İnsani mülahazaları öne çıkararak bu gerçeği kapatmaya çalışmamalıdırlar.”
Çiçek, “DTP'yi mi kast ediyorsunuz?” sorusu üzerine, “O
görüntüde kim varsa evet, onu kast ediyorum” yanıtını verdi.
“TERÖR İNSANLIĞA KARŞI SUÇTUR”
“Bazıları 'insani mülahazalarla gittik, geldik' diyorlar. Terörün olduğu
yerde insani mülahaza olmaz. Terör bizatihi insanlığa karşı suçtur” diyen Çiçek,
şöyle devam etti:
“Bunların dünkü olaya bir dahli olmamıştır. Bir kısım yayınlarda sanki 'bu
teşebbüs olmasaydı bu sonuç olmayacaktı' gibi neredeyse o kişileri bu manada
teşekkürle karşılamamız gereken bir noktaya getirmeye çalışıyorlar. Bu
kesinlikle doğru değil. Biz bir gün evvelden askerlerimizin Türkiye'ye
döneceklerini biliyorduk. Bizde mevcut olan bir bilgiydi. Bunu temin eden de
bizim resmen görüştüğümüz makamlardır. Vaka budur, doğru olan budur. Ancak
bundan kendine pay çıkarmak isteyen bir takım çevreler olmuş olabilir.”
Irak'ın kuzeyindeki oluşumun, olayın çözümüne katkı vermek
için girişimleri olmuş olabileceğini ifade eden Çiçek, ancak görüşmelerin resmi
makamlar üzerinden yapıldığını vurguladı.
Başbakan Recep Tayyip Erdoğan'ın ABD Başkanı
George Bush ile yapacağı görüşmeye ilişkin bir soru üzerine Çiçek, şunları
kaydetti:
“Bizim sadece ABD'den değil, PKK'yı terör örgütü olarak kabul eden herkesten
beklentimiz aynı. AB, ABD, Irak hükümeti, PKK'yı terör örgütü olarak kabul etti. Bu
örgütün faaliyetlerine, yuvalanmasına imkan verilmemesi lazım. Onun kaynaklarını
kurutmanız gerekiyor. Bu suça bulaşanları iade etmeleri gerekir.
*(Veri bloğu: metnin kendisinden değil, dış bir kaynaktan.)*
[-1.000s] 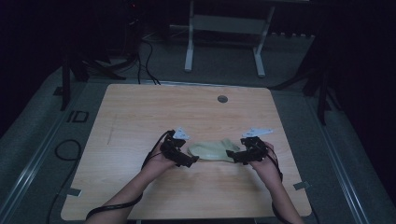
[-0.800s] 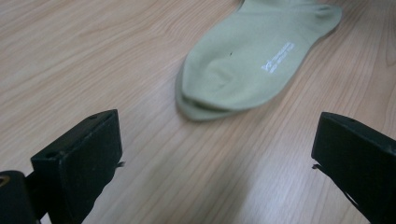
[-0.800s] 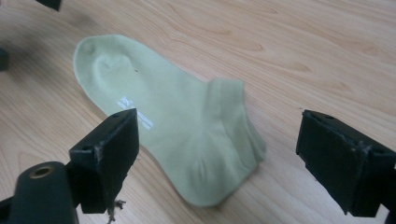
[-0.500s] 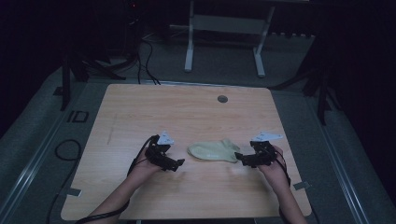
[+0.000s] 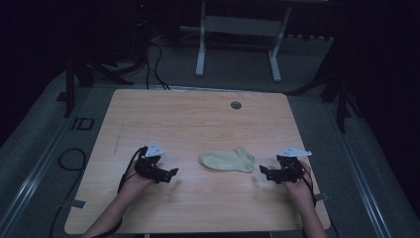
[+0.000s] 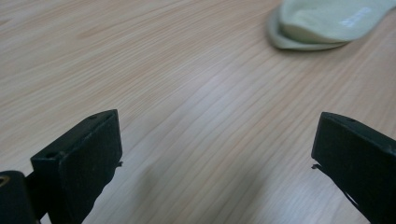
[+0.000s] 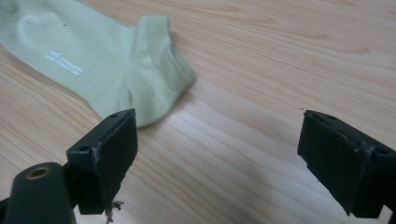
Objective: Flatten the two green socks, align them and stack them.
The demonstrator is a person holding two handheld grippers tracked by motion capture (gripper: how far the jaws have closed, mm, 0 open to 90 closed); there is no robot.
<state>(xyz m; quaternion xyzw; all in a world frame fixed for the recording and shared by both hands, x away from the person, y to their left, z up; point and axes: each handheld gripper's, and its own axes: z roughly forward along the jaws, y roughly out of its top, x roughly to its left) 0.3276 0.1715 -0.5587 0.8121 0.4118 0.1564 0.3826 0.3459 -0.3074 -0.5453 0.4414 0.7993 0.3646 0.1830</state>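
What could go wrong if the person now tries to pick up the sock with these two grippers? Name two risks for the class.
1. The sock lies flat on the table, so open jaws may scrape the wood and catch just one layer.
2. The left gripper sits well clear of the sock while the right gripper is closer; uneven grabs could bunch it.

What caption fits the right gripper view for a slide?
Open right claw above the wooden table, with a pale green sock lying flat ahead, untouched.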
Bunlar
uluslararası hukukta kabul edilmiş prensiplerdir. Bizim isteğimiz, ABD dahil herkesin bunun gereğinin yapmalarıdır. Eskiden
'terör örgütü yoktu, vardı, dağlardaydı'... Dünkü görüşme, bu mazeretleri
ortadan kaldıran açık bir gerçektir. Terör örgütü orada var. Bunlara ulaşmak hiç
de zor değil, gazeteci gidiyor, Türkiye'den milletvekili gidiyor, dağlarda,
tepelerde bunlarla rahat konuşabiliyorsa Irak'ın hakimi
de konuşabilir, başkaları da konuşabilir.
Bu örgüt, batı dünyasının babası belirsiz çocuğudur. Onların politikasının
bir parçası olarak bu bölgede faaliyet gösteriyor. En büyük zararı bize,
Güneydoğu'da yaşayan vatandaşlara veriyor. Çünkü orası yeteri kadar
kalkınamamışsa, bunun en büyük sebebi PKK'dır. Terör nedeniyle oradaki pek çok
yatırım yarım kalmıştır. Terör örgütü vasıtasıyla terör, maksadına ulaşmış
oluyor. Türkiye'nin kalkınmasının engellenmesi, kimlerin ekmeğine yağ sürüyorsa
örgüt onların maşası durumundadır. Bunlar, yabancı örgütlerin maşası olarak
Türkiye'ye gelip insanları, bebekleri, hamile kadınları öldürüyor. PKK, bugün
yabancı servislerin kullandığı örgütüdür.”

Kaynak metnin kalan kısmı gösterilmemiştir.